One game-changer for me has been the addition of JSON and JSONB data types, particularly in PostgreSQL. These features allow relational databases to store semi-structured data directly, which is great for handling things like log files, sensor data, or social media posts without completely changing the schema. JSONB, for example, offers efficient storage, supports indexing, and enables advanced queries, making it a powerful tool for dynamic data models.

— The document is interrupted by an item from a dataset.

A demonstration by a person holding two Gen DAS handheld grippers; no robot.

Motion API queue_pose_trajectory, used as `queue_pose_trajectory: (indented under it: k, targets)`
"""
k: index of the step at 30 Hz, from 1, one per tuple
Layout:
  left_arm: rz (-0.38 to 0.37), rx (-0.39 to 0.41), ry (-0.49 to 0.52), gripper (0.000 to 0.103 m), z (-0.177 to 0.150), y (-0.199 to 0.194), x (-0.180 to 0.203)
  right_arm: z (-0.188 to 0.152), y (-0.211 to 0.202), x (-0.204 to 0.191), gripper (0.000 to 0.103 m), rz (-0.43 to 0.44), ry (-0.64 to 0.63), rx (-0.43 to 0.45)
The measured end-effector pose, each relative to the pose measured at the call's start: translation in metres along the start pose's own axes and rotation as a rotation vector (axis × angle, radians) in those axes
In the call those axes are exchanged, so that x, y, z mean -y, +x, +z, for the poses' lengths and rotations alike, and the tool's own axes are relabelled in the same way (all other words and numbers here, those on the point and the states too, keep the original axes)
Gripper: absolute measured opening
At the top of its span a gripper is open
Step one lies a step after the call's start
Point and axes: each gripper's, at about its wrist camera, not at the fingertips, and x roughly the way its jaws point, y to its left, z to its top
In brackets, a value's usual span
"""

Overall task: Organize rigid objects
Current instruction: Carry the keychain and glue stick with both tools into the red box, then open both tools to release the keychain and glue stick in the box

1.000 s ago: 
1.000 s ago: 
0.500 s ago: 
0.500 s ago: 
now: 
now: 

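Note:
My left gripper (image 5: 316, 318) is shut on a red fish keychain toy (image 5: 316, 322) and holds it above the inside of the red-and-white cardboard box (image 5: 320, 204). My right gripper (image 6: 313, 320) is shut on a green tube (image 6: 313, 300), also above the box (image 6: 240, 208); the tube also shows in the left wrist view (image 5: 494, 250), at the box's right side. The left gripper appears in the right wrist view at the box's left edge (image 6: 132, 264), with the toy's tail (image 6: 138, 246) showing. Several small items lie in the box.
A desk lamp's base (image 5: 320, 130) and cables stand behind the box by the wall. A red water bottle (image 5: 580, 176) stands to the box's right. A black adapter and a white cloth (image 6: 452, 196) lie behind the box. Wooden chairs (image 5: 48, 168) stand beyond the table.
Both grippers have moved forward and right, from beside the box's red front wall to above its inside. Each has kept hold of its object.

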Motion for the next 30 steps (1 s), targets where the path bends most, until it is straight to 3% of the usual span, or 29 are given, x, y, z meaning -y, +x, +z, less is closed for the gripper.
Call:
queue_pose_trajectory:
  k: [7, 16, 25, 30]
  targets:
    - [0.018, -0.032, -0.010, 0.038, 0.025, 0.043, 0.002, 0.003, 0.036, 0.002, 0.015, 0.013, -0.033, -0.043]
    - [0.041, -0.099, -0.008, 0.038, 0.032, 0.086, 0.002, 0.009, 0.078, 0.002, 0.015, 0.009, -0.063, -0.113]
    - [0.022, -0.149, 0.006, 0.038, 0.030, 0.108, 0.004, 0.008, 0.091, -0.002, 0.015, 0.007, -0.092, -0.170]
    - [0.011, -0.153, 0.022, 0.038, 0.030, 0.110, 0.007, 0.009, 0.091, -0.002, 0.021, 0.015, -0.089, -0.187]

In this article, I’ll walk you through how Django’s JSONField (a JSON & JSONB wrapper) can be used to model semi-structured data and how you can enforce a schema on that data using Pydantic—an approach that should feel natural for a Python web developer.

Flexible type definitions

Let’s consider a system that processes payments, the Transaction table for example. It’s going to look like this:

from django.db import models

class Transaction(models.Model):
    # Other relevant fields...
    payment_method = models.JSONField(default=dict, null=True, blank=True)

our focus is on the payment_method field. In a real-world situation, we are going to have existing methods for processing payments:

  • Credit card

  • PayPal

  • Buy Now, Pay Later

  • Cryptocurrency

Our system must be adaptable to store the specific data required by each payment method while maintaining a consistent and validatable structure.

We'll use Pydantic to define precise schemas for different payment methods:

from typing import Optional
from pydantic import BaseModel

class CreditCardSchema(BaseModel):
    last_four: str
    expiry_month: int
    expiry_year: int
    cvv: str


class PayPalSchema(BaseModel):
    email: EmailStr
    account_id: str


class CryptoSchema(BaseModel):
    wallet_address: str
    network: Optional[str] = None


class BillingAddressSchema(BaseModel):
    street: str
    city: str
    country: str
    postal_code: str
    state: Optional[str] = None


class PaymentMethodSchema(BaseModel):
    credit_card: Optional[CreditCardSchema] = None
    paypal: Optional[PayPalSchema] = None
    crypto: Optional[CryptoSchema] = None
    billing_address: Optional[BillingAddressSchema] = None

This approach offers several significant benefits:

  1. Only one payment method can have a non-null value at a time.

  2. It’s easy to extend or modify without complex database migrations.

  3. Ensures data integrity at the model level.

To enforce a schema on our payment_method field, we leverage the Pydantic model to ensure that any data passed to the field aligns with the schema we've defined.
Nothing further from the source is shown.